Task description:
Go through the entries below, tally each line with the string "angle", and give the final number by itself.
[Records for the exercise — start]
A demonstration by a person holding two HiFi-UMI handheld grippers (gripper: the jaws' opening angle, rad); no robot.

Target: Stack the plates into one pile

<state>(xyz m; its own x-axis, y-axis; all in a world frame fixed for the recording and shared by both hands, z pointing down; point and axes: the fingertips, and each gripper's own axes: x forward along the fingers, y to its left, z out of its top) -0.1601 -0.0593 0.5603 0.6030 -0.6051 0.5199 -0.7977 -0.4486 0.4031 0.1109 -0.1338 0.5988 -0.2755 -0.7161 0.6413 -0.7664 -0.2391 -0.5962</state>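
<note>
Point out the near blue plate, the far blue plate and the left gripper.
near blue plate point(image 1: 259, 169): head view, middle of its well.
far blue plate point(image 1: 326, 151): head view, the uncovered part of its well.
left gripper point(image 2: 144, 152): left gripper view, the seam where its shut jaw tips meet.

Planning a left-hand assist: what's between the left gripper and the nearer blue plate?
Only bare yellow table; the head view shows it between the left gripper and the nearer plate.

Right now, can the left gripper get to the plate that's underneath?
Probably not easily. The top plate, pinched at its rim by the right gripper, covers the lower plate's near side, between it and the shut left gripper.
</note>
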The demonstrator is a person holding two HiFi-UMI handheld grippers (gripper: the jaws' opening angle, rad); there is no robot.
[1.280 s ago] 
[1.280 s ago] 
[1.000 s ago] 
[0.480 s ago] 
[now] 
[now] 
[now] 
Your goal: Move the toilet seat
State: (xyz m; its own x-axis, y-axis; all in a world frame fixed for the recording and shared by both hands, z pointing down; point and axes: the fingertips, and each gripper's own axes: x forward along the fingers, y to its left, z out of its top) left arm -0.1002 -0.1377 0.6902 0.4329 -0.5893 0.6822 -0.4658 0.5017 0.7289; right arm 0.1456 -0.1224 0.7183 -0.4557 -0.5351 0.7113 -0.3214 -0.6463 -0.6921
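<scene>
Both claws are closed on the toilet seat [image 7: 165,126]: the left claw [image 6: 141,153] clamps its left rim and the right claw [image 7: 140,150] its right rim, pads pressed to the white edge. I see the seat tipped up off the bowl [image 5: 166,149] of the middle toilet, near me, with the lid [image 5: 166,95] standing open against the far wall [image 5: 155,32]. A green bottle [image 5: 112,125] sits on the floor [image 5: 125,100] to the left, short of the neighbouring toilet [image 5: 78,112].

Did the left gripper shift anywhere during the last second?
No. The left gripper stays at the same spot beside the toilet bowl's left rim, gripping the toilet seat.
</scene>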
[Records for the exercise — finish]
Task answer:
2